Only about a dozen reports of sleep-driving while on insomnia medication have made it to the FDA, but they think it's happening a lot more, which is probably true. Other sleep activity that these pills can cause include less dangerous but significantly more bizarre activities, like making phone calls, fixing and eating food, and having sex while still asleep (I'd bet these kinds of things happen a lot more often than sleep-driving, but there is no way people are going to tell their doctor about it.) Drug manufacturers will now have to put warnings of potential dangerous side effects on these "sedative-hypnotics".
So even though you're not supposed to drink while taking Ambien, it sounds like Kennedy was telling the truth when he said that he had no memory of driving or crashing his car that night. His claim to the police at the scene of the accident that he was "headed to the Capital to make a vote" at 3:00 AM is weird enough to make me believe that he was having some episode of sleepwalking, and wasn't just really drunk and incoherent as many people assumed.

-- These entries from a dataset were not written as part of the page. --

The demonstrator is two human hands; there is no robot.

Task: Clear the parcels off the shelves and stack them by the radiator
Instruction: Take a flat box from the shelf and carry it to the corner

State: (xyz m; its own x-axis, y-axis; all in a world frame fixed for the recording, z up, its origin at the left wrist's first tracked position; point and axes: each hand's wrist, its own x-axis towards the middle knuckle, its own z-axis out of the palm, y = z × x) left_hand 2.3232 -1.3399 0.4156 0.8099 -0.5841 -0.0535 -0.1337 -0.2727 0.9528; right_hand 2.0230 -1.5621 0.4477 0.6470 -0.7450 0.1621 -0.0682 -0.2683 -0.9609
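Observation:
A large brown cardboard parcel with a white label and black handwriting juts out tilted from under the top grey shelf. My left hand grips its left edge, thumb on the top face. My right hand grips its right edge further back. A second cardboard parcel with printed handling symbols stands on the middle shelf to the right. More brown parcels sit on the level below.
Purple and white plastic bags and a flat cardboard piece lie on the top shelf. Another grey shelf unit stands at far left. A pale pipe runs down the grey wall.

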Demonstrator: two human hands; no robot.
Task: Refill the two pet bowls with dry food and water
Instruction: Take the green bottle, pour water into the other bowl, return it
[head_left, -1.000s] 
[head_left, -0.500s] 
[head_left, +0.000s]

He was also prescribed both of those drugs, though maybe now doctors will be more careful about recommending mixing two drugs that both act as sedatives.
Given this new FDA statement, it may not have been appropriate for Kennedy to plead guilty to driving under the influence of drugs that he was prescribed, or to have gotten a year's probation. This incident did also prompt him to go to rehab for a month for a supposed addiction to pain medication (who knows how/if that figures into the car crash), and he has an admittedly long history of addiction problems, but the car crash itself doesn't look like a crime.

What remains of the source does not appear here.